### Provided data

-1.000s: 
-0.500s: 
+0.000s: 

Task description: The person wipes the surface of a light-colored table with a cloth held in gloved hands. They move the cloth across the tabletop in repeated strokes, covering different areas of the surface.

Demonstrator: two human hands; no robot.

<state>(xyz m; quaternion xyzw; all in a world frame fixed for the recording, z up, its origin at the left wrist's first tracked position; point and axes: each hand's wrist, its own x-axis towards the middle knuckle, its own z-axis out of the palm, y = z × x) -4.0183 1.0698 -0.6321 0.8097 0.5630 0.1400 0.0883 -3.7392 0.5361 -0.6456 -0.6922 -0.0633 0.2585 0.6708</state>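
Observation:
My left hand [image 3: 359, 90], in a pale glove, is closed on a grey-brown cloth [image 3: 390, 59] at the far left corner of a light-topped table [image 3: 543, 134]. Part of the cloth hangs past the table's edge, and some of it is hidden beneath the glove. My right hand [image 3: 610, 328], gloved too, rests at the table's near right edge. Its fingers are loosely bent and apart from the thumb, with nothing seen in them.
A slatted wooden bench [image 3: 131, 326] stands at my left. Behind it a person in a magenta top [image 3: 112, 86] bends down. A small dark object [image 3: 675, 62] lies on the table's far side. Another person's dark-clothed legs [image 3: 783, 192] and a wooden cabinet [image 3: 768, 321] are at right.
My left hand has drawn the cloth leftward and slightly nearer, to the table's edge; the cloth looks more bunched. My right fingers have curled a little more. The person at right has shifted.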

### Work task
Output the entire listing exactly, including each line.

### Result for this task
-1.000s: 
-0.500s: 
+0.000s: 

Task description: The person wipes the surface of a light-colored table with a cloth held in gloved hands. They move the cloth across the tabletop in repeated strokes, covering different areas of the surface.

Demonstrator: two human hands; no robot.

<state>(xyz m; quaternion xyzw; all in a world frame fixed for the recording, z up, its origin at the left wrist's first tracked position; point and axes: each hand's wrist, its own x-axis towards the middle knuckle, its own z-axis out of the palm, y = z × x) -4.0183 1.0698 -0.6321 0.8097 0.5630 0.1400 0.0883 -3.7392 0.5361 -0.6456 -0.6922 -0.0633 0.2585 0.6708</state>
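Observation:
My left hand [image 3: 359, 90], in a pale glove, is closed on a grey-brown cloth [image 3: 390, 59] at the far left corner of a light-topped table [image 3: 543, 134]. Part of the cloth hangs past the table's edge, and some of it is hidden beneath the glove. My right hand [image 3: 610, 328], gloved too, rests at the table's near right edge. Its fingers are loosely bent and apart from the thumb, with nothing seen in them.
A slatted wooden bench [image 3: 131, 326] stands at my left. Behind it a person in a magenta top [image 3: 112, 86] bends down. A small dark object [image 3: 675, 62] lies on the table's far side. Another person's dark-clothed legs [image 3: 783, 192] and a wooden cabinet [image 3: 768, 321] are at right.
My left hand has drawn the cloth leftward and slightly nearer, to the table's edge; the cloth looks more bunched. My right fingers have curled a little more. The person at right has shifted.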

There is nothing further to this answer.